Demetrios: Well, okay, so There was something that we, like, glossed over right there that I would love to hit on a little bit more in the fact that it's like, do you really need a sandbox environment for your use case? And- Depends on the use case ... yeah, I think you can get really wrapped up in, like, oh, well that's the dominant pattern now.

Demetrios: I guess we're just gonna- Yeah ... throw an agent into a sandbox and give it everything it needs and let it write its own code.

Nate Barbettini: I have a spicy take on this.

Demetrios: Uh-oh.

Nate Barbettini: Argo, I think, uh, uh, time will bear out if I'm correct on this, but h- this is my hypothesis. I think that, uh, coding agents... You can write it down, yes.

Demetrios: Yeah, yeah.

Nate Barbettini: Coding agents have had this, like, breakout in, you know, 2026, right? Um, and they're very successful. It's, like, extremely impressive how well reasoning models can write code and, and f- and build things, right? [00:23:00] And I think people are over-indexing on that and, and taking the wrong lesson from that.

Nate Barbettini: The lesson is not coding agents are really successful and model, you know, reasoning models are good at code, therefore everything must become a coding problem. I think that's a tempting lesson right now in, like, current, you know, what is it? April 2026.

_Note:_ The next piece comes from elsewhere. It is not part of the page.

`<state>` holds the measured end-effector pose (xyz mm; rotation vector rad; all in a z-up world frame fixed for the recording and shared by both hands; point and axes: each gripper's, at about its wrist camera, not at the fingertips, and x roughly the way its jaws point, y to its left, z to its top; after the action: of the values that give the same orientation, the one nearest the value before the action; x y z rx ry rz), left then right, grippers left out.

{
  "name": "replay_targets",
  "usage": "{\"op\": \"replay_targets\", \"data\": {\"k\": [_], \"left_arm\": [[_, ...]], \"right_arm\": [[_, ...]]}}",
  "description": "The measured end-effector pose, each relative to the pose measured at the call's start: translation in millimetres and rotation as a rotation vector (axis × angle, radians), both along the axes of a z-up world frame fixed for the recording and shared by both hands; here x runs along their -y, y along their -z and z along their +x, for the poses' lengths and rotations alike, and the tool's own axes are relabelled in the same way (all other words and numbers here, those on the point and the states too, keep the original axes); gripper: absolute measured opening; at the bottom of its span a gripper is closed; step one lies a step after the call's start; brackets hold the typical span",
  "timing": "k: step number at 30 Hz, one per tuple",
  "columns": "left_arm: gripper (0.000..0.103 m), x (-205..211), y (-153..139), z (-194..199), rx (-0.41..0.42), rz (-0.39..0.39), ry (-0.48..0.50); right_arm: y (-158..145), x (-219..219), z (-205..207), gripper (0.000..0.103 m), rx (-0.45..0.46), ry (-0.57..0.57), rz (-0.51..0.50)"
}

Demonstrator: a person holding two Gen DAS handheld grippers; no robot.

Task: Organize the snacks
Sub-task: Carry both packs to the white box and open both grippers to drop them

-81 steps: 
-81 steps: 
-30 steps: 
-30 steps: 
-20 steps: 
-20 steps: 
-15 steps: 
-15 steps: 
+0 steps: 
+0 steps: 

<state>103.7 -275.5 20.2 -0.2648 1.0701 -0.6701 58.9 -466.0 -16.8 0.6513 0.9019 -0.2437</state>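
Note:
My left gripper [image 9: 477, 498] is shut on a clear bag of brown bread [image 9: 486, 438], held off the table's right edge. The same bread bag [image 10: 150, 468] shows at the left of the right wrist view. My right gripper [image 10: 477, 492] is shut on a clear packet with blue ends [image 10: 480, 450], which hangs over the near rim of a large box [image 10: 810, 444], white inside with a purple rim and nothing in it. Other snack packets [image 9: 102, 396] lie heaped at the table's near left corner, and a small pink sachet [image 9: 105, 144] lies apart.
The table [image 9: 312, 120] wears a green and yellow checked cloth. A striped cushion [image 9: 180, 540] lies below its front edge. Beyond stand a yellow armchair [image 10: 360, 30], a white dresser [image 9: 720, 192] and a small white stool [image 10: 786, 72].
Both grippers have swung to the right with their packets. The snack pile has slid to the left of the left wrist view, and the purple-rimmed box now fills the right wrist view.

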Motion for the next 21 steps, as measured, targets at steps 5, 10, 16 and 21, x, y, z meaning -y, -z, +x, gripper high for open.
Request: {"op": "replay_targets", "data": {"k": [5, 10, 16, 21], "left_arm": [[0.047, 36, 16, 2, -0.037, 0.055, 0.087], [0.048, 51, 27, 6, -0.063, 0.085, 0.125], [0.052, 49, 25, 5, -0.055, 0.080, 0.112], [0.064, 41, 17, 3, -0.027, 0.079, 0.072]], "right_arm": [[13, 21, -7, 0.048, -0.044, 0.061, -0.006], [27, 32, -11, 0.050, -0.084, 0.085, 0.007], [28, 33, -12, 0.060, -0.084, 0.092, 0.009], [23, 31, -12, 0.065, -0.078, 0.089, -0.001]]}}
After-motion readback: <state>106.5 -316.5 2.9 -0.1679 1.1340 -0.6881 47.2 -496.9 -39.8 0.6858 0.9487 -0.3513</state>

Demetrios: Yeah, I might have even said that before- A lot before

Demetrios: this was. Yeah. So I fall in that camp.

Nate Barbettini: I think the correct lesson to take away, and I, you know, I'm op- very open to being wrong on this. I think the correct lesson to take away is that reasoning models, given proper tools, are very good at solving problems. Like, the goal-seeking- Oh ... and reasoning capabilities of these models is very good.

Nate Barbettini: It just so happens that there's a lot of code in the Common Crawl. So that was, like, the low-hanging fruit that was, uh, the first thing that kind of got unlocked.

Sam Partee: And they've been fine-task tuned. They've been, like, task fine-tuned on- And

Nate Barbettini: it helps that coding- ... doing ... is a verifiable domain- Yes ... that you can...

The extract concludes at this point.